> What the task requires: Establish how many lines below contain the string "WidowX". Respond with that number alone.

-- Exercise data follows --

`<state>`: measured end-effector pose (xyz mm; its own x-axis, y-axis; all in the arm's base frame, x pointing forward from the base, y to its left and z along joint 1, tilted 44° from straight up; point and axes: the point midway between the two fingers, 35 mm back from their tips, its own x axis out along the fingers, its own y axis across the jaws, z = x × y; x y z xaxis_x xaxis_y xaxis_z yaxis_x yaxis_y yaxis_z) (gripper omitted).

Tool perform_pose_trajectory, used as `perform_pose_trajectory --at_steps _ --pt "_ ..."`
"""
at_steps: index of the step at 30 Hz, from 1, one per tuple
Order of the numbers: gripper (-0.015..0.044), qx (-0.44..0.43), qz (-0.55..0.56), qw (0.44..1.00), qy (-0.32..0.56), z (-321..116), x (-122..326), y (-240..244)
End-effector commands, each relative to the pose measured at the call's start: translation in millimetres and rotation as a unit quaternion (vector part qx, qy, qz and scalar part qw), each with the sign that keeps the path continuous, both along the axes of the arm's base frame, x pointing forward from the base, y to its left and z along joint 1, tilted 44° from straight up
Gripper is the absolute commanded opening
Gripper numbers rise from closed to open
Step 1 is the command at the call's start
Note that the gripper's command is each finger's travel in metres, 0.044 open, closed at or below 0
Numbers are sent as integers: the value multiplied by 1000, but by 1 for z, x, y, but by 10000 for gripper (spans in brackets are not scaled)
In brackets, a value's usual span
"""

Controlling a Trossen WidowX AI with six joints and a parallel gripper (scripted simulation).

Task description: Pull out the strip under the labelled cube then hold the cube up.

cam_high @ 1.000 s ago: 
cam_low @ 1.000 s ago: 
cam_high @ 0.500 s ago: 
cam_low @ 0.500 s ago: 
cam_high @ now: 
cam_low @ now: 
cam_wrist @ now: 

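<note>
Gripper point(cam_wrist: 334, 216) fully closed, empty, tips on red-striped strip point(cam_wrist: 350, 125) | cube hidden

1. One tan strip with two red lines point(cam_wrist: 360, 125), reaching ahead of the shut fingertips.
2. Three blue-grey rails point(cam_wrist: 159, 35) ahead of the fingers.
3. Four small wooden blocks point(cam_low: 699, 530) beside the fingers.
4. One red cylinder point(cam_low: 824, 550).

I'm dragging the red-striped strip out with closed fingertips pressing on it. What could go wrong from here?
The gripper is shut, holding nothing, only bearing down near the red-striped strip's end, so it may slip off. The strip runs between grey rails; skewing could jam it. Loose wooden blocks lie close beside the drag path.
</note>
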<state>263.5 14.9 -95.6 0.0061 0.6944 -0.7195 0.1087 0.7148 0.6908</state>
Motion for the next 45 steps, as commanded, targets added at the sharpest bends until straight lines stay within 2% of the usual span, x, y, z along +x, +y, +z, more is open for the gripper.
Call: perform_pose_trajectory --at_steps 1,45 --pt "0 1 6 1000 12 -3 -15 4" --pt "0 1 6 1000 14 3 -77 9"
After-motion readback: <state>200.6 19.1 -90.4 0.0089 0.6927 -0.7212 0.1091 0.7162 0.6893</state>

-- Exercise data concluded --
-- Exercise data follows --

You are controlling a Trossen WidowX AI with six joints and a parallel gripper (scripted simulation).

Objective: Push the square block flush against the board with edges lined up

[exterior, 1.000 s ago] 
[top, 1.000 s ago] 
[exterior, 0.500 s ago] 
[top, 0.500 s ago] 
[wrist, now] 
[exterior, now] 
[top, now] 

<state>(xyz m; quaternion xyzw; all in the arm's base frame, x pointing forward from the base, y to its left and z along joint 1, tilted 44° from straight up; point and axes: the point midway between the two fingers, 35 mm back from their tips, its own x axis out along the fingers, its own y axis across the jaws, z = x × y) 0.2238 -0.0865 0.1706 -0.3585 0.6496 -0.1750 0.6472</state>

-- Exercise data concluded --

> Response to this task: 2